Quelques heures après l’annonce de l’accord entre les États-Unis et l’Iran, c’est le ministre israélien de la Défense, Israel Katz, qui a fourni la première action israélienne officielle au mémorandum d’entente annoncé dans la nuit entre l’Iran et les USA.
Il a réaffirmé que l’entité sioniste n’envisage aucun retrait militaire du Liban, de la Syrie ou de Gaza.
Selon Israel Katz, le Premier ministre Benjamin Netanyahu et lui-même conduisent une politique claire.
« Tsahal restera dans les zones de sécurité au Liban, en Syrie et à Gaza sans limitation de durée », a-t-il déclaré. Il a également affirmé que ces secteurs seraient entièrement débarrassés de leurs infrastructures terroristes, en surface comme en sous-sol. Les habitations des villages frontaliers utilisées, selon Israël, comme positions du Hezbollah ou d’autres organisations armées seront détruites.
Pour le ministre, cette stratégie constitue l’une des principales leçons du 7 octobre 2023. Il estime que la création de zones de sécurité représente « l’un des plus grands succès de Tsahal » depuis le début de la guerre.
Le ministre a également révélé que Benjamin Netanyahu avait exposé cette position au président américain Donald Trump ainsi qu’à plusieurs hauts responsables américains. Lui-même dit avoir transmis le même message au secrétaire américain à la Guerre, Pete Hegseth.
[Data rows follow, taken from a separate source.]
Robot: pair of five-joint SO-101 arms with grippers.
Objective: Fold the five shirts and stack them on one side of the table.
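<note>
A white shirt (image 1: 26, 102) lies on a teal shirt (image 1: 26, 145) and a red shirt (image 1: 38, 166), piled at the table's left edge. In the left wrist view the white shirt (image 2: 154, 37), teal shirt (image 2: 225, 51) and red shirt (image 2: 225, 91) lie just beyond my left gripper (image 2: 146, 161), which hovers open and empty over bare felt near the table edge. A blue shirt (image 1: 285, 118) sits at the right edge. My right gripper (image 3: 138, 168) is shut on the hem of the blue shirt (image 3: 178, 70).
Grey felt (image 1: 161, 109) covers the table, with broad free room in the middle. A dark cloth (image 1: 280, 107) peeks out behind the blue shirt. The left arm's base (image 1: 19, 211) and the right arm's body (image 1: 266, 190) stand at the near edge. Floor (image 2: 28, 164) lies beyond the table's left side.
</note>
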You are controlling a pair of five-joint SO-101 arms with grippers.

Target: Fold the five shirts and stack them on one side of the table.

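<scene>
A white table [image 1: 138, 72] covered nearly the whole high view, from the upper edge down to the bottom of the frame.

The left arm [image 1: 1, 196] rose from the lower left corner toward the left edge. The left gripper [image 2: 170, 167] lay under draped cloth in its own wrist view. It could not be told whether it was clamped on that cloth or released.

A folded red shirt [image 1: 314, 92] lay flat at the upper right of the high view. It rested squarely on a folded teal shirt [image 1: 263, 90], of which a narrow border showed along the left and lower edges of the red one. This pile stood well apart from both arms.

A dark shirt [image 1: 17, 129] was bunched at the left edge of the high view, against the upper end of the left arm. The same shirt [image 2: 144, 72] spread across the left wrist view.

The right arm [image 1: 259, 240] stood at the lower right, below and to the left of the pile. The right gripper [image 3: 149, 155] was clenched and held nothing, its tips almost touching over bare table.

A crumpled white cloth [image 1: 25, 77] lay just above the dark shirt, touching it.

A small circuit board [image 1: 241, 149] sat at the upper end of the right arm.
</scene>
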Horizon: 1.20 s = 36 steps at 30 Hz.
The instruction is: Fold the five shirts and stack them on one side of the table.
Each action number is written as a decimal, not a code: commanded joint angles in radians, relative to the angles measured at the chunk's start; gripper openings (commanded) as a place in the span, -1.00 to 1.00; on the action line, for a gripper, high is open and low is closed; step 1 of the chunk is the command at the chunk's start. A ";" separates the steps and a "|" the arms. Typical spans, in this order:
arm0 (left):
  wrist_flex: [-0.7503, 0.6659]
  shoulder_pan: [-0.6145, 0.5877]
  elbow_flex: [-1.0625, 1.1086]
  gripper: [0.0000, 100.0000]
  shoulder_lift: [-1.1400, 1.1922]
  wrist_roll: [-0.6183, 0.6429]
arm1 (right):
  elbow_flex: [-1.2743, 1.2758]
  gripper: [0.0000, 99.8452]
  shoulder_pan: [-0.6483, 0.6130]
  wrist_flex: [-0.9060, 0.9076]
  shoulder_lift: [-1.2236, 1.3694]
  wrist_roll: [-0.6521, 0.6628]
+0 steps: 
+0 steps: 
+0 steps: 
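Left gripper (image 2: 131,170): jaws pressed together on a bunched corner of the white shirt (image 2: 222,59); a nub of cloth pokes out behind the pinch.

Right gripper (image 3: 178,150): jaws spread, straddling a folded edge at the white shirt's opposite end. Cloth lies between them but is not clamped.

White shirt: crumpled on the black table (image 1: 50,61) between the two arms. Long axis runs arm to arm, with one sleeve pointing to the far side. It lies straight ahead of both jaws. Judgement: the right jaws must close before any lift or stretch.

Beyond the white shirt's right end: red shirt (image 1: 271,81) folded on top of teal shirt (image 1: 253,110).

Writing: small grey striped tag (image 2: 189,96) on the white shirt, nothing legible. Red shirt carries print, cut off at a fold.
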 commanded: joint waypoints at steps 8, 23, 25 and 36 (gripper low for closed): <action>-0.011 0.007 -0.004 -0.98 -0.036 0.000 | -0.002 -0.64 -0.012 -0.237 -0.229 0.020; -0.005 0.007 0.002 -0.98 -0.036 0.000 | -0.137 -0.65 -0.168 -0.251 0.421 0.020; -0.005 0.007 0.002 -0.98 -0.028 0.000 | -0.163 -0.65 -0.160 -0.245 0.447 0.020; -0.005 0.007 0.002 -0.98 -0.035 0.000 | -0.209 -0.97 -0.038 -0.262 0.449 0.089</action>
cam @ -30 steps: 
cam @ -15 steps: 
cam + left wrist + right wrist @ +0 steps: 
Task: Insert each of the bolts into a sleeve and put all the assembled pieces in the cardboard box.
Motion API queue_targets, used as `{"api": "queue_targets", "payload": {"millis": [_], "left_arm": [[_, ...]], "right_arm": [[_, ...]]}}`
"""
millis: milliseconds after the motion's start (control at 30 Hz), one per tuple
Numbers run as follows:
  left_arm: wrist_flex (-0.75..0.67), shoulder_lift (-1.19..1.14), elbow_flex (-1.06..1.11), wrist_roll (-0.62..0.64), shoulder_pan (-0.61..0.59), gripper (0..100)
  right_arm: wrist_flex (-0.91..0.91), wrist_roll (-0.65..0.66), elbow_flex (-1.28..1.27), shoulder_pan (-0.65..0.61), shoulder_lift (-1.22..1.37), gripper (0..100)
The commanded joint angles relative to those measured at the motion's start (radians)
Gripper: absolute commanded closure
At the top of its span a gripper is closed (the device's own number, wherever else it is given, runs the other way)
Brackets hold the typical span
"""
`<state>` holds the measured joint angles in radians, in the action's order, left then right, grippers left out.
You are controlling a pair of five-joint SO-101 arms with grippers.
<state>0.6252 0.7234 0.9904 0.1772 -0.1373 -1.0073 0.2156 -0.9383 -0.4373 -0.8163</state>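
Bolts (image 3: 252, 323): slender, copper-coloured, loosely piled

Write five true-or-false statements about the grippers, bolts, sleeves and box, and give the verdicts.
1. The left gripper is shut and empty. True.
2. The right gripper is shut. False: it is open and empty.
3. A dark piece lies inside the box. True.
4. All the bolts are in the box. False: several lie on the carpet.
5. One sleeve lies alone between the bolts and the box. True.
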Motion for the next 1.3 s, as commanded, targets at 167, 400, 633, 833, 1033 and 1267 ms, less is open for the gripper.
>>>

Enfin, Israel Katz a adressé une mise en garde à l’Iran. Si Téhéran décidait de s’en prendre à Israël en réaction aux événements au Liban, l’État hébreu répondrait « avec toute sa puissance ».
Israël n’est pas subordonné aux USA
Même son de cloche de la part du ministre israélien de la Sécurité nationale qui a également exclu tout retrait des zones conquises par l’armée d’occupation au Liban.
« L’accord de Trump ne nous engage pas. Israël n’est pas subordonné aux États-Unis et nous sommes un État indépendant et souverain », a-t-il déclaré sur le réseau X.
Tout en affirmant son attachement à l’alliance avec Washington, Ben-Gvir a insisté sur le fait que l’entité sioniste « n’est pas une république bananière ».
Le chef du parti Force juive estime que l’histoire a démontré les dangers des concessions faites sous pression internationale. Il cite notamment les accords d’Oslo, la guerre du Liban de 2006 et la politique de retenue menée face au Hamas à Gaza avant le 7 octobre.
Selon lui, Israël ne doit accepter aucun compromis sur ses objectifs militaires. « Nous ne sommes pas partenaires de cet accord qui ne garantit pas notre sécurité », a-t-il affirmé, appelant au démantèlement complet du Hezbollah et refusant tout retrait des zones conquises par l’armée israélienne au Liban.
Ben-Gvir a également réclamé une doctrine de riposte immédiate contre toute attaque venue du Liban. Selon lui, chaque tir de drone, de missile ou de roquette contre Israël devrait entraîner une frappe israélienne sur la banlieue sud de Beyrouth.
Le ministre israélien des Finances, Betsalel Smotrich, a lui aussi vivement critiqué l’accord conclu entre les États-Unis et l’Iran.
Mauvais pour Israël et le monde libre
« L’accord avec l’Iran est mauvais pour Israël et pour le monde libre. Point final », a-t-il déclaré dans un communiqué.
Smotrich a toutefois souligné que la campagne menée contre l’Iran avait permis d’obtenir d’importants résultats stratégiques. Selon lui, les succès enregistrés dans l’affaiblissement des capacités iraniennes ne seront pas remis en cause par l’accord actuellement en préparation.
Le chef du Parti Sionisme religieux a également estimé que la prochaine épreuve se jouerait au Liban. « Nous serons testés au Liban », a-t-il averti, soulignant que « la sécurité des habitants du nord d’Israël demeure une priorité absolue ».
Smotrich a enfin insisté sur la nécessité de préserver la liberté d’action de l’armée israélienne contre le Hezbollah.